The process efforts at Rock-Tenn have reduced its closing time from 15 days to 10. But “the business didn’t feel disadvantaged when we were closing in 15,” Shutzberg says. The real benefit for Rock-Tenn (in addition to meeting Sarbanes-Oxley requirements), he says, was “in consolidating accounting by reducing headcount.”

An efficient financial process typically lowers costs by eliminating the need for reconciliation across systems and processes, thus reducing demands on staff, and by eliminating duplication of effort across organizations. Common processes and systems allow for more automation and shift responsibility to a smaller set of managers.

At Accenture, sales, general and administrative expenses have dropped 1 percent a year as a share of revenue, says Tony Coughlan, controller and chief accounting officer—that’s a $166 million drop for Accenture in 2006, given its $16.6 billion in revenue. In essence, Accenture’s sales, general and administrative expenses have stayed flat as the business has grown, he notes. Coughlan attributes this payoff, in part, to reworked financial processes and a consolidated technology platform: “We’ve cut finance headcount even as we grew, and a significant driver was our ability to leverage the infrastructure better.” IT costs relative to corporate revenue have also dropped by half, says Accenture CIO Frank Modruson. “And we have better technology than we did before,” he notes. (Editor's note: This paragraph reflects a correction. Go here for an explanation.)

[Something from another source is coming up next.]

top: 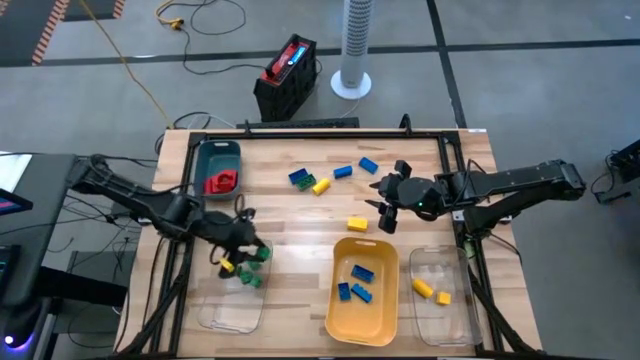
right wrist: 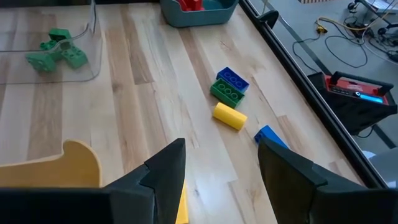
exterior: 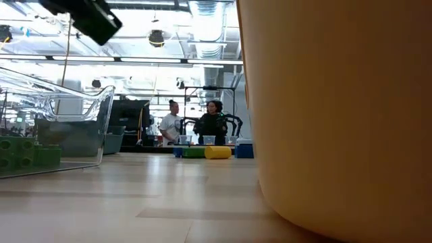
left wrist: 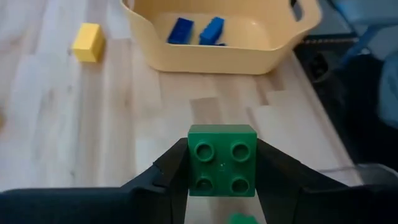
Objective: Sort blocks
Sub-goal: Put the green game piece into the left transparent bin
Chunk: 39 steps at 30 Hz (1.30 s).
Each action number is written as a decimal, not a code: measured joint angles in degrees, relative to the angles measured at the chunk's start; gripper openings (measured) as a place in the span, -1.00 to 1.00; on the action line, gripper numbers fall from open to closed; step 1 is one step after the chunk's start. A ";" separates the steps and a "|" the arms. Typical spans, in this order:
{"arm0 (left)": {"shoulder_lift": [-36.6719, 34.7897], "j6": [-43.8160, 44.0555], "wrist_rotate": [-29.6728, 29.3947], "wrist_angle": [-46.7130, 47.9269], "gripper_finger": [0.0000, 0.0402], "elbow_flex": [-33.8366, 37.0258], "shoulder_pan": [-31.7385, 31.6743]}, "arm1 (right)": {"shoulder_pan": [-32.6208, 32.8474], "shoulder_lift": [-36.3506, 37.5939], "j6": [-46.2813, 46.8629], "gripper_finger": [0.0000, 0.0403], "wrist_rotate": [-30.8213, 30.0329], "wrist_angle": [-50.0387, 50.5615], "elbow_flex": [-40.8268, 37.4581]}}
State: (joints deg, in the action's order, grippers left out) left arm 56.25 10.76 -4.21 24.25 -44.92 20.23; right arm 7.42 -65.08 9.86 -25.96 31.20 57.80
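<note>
Our left gripper (left wrist: 222,180) squeezes a green block (left wrist: 222,159) in its jaws, right over the clear tray (top: 232,312) with other green blocks (top: 252,279). We should let go low and gently. Our right gripper (right wrist: 219,171) waits open above the table (top: 290,225).

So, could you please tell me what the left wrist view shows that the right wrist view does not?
Only the left wrist view shows the left gripper shut on a green block, blue blocks inside the yellow tray, and a loose yellow block on the table.

Only the right wrist view shows the right gripper open and empty, the teal tray with red blocks, green blocks in a clear tray, and a loose cluster of blue, green and yellow blocks.

Both show the wooden table and the yellow tray.
</note>
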 joint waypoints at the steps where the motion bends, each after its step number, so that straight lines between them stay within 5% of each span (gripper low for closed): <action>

MANAGING SMARTER Accenture wasn’t just looking for cost reductions. When it converted from a private partnership to a publicly held company in 2001, “we were publishing our reports 40 days after closing, and the deadline then was 45 days,” recalls Coughlan. “That didn’t look as good as we wanted.”

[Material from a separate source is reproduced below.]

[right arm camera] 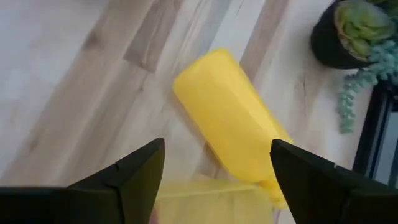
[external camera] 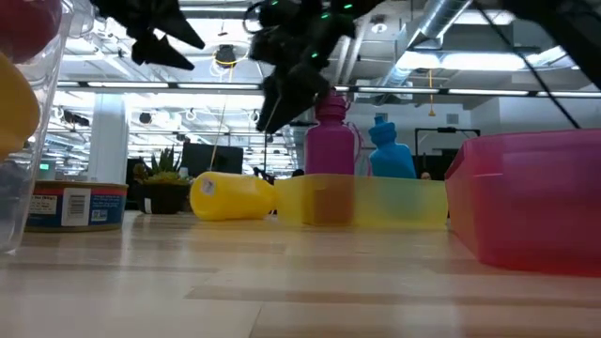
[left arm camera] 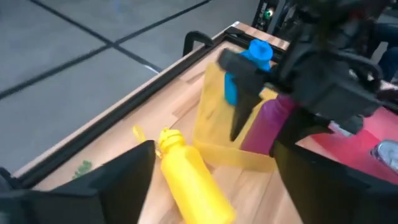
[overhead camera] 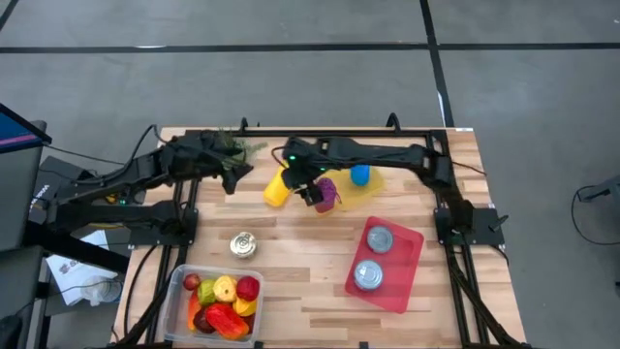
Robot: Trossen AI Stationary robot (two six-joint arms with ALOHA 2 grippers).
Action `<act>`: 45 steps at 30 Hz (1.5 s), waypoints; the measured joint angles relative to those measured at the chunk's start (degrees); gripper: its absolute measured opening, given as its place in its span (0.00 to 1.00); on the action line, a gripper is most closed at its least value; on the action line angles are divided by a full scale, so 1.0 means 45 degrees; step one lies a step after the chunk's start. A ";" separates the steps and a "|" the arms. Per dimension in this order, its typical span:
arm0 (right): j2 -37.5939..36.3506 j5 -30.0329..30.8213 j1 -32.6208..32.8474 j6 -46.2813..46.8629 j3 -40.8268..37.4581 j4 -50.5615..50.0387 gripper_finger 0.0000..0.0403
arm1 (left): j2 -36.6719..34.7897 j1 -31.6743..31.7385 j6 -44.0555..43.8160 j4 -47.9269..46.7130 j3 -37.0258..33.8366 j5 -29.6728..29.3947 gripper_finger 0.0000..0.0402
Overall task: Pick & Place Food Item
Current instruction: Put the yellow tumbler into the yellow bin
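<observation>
So the yellow bottle is lying on its side on the desk, right up against the near-left corner of the yellow tray that holds the pink bottle and the blue bottle. Its long axis runs roughly toward the back-left corner of the desk, cap end pointing that way near the little potted plant.

The right gripper hangs just above and beside the bottle's fat end, jaws spread wide with nothing between them; in its wrist view the bottle sits straight ahead between the two fingers. The left gripper is off to the bottle's left, raised, jaws also apart and empty, looking across at the bottle from the cap side.

My guess: the right arm is nearer and better lined up, but its jaws would need to straddle the bottle across the body, not along it. Food stuff sits in the clear bin at the front left, well apart from all this.
</observation>
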 joint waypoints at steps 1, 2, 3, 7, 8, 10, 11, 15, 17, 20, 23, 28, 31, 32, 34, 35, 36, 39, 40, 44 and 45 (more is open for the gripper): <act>0.0509 0.0037 -0.0001 -0.0283 0.0697 -0.0458 0.70 | -0.0258 0.0000 0.0227 0.0140 -0.0289 -0.0006 0.83; 0.0964 0.0084 -0.0007 -0.0589 0.1379 -0.0872 0.72 | -0.0538 0.0000 0.0375 0.0270 -0.0530 -0.0009 0.85; 0.1389 0.0156 -0.0037 -0.0902 0.2002 -0.1301 0.73 | -0.0828 0.0000 0.0526 0.0389 -0.0738 -0.0013 0.88; 0.2973 0.0274 -0.0096 -0.1260 0.4453 -0.2418 0.79 | -0.2040 0.0000 0.1057 0.0483 -0.1292 -0.0013 0.92; 0.3330 0.0397 -0.0095 -0.1271 0.5038 -0.2671 0.81 | -0.2373 0.0000 0.1120 0.0451 -0.1408 -0.0013 0.92; 0.3950 0.0819 -0.0082 -0.1357 0.5819 -0.2928 0.84 | -0.3081 0.0000 0.1167 0.0391 -0.1665 -0.0008 0.92; 0.3979 0.1134 -0.0082 -0.1598 0.5566 -0.2690 0.85 | -0.3424 0.0000 0.1167 0.0372 -0.1791 -0.0008 0.91; 0.4303 0.2229 0.0062 -0.2728 0.5265 -0.2595 0.86 | -0.4650 -0.0010 0.1167 0.0278 -0.2173 0.0013 0.89; 0.4434 0.2726 0.0141 -0.2841 0.5215 -0.2685 0.86 | -0.5090 -0.0010 0.1171 0.0286 -0.2404 0.0127 0.87; 0.4416 0.2878 0.0269 -0.3105 0.5227 -0.2130 0.85 | -0.5464 -0.0010 0.1196 0.0117 -0.2726 0.0147 0.86; 0.4381 0.3230 0.0427 -0.3217 0.5251 -0.1300 0.84 | -0.5593 -0.0010 0.1173 0.0154 -0.2994 0.0157 0.86; 0.4387 0.3835 0.0727 -0.3349 0.5245 -0.1242 0.82 | -0.5588 -0.0010 0.1163 0.0478 -0.3396 0.0163 0.86; 0.4393 0.4688 0.0907 -0.3173 0.5299 -0.0869 0.79 | -0.5583 -0.0010 0.1164 0.0573 -0.3467 0.0166 0.86; 0.4406 0.4898 0.0972 -0.3043 0.5493 -0.0878 0.78 | -0.5583 -0.0010 0.1167 0.0599 -0.3467 0.0166 0.86; 0.4337 0.5268 0.1116 -0.2877 0.5751 -0.0484 0.77 | -0.5583 -0.0010 0.1162 0.0779 -0.3467 0.0166 0.86; 0.4142 0.5496 0.1227 -0.2906 0.5641 -0.0007 0.76 | -0.5585 -0.0010 0.1162 0.0873 -0.3467 0.0170 0.85; 0.3962 0.5622 0.1331 -0.2962 0.5614 0.0118 0.76 | -0.5588 -0.0010 0.1162 0.0937 -0.3467 0.0171 0.85; 0.3612 0.6244 0.1707 -0.2808 0.5768 0.0947 0.76 | -0.5567 -0.0010 0.1162 0.0997 -0.3467 0.0200 0.84; 0.3401 0.6472 0.1836 -0.2645 0.5669 0.1107 0.75 | -0.5556 -0.0010 0.1161 0.0961 -0.3467 0.0215 0.83; 0.2363 0.5328 0.2113 0.0061 0.5688 0.1367 0.75 | -0.5374 -0.0010 0.0785 0.0648 -0.3467 0.0266 0.83; 0.2097 0.4496 0.2111 0.1194 0.5693 0.1297 0.75 | -0.5278 -0.0010 0.0700 0.0618 -0.3467 0.0339 0.82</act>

A big reason reporting took so long was that Accenture’s decentralized organization—designed for a partnership—didn’t support the visibility that investors and regulators demanded and that senior executives could use to be more nimble. “You end up with different versions of the truth. With different systems, you get timing differences that make it hard to cross-check your financial data,” says Modruson. That slowed both the close and reporting processes and risked incomplete, conflicting information that could hobble the company.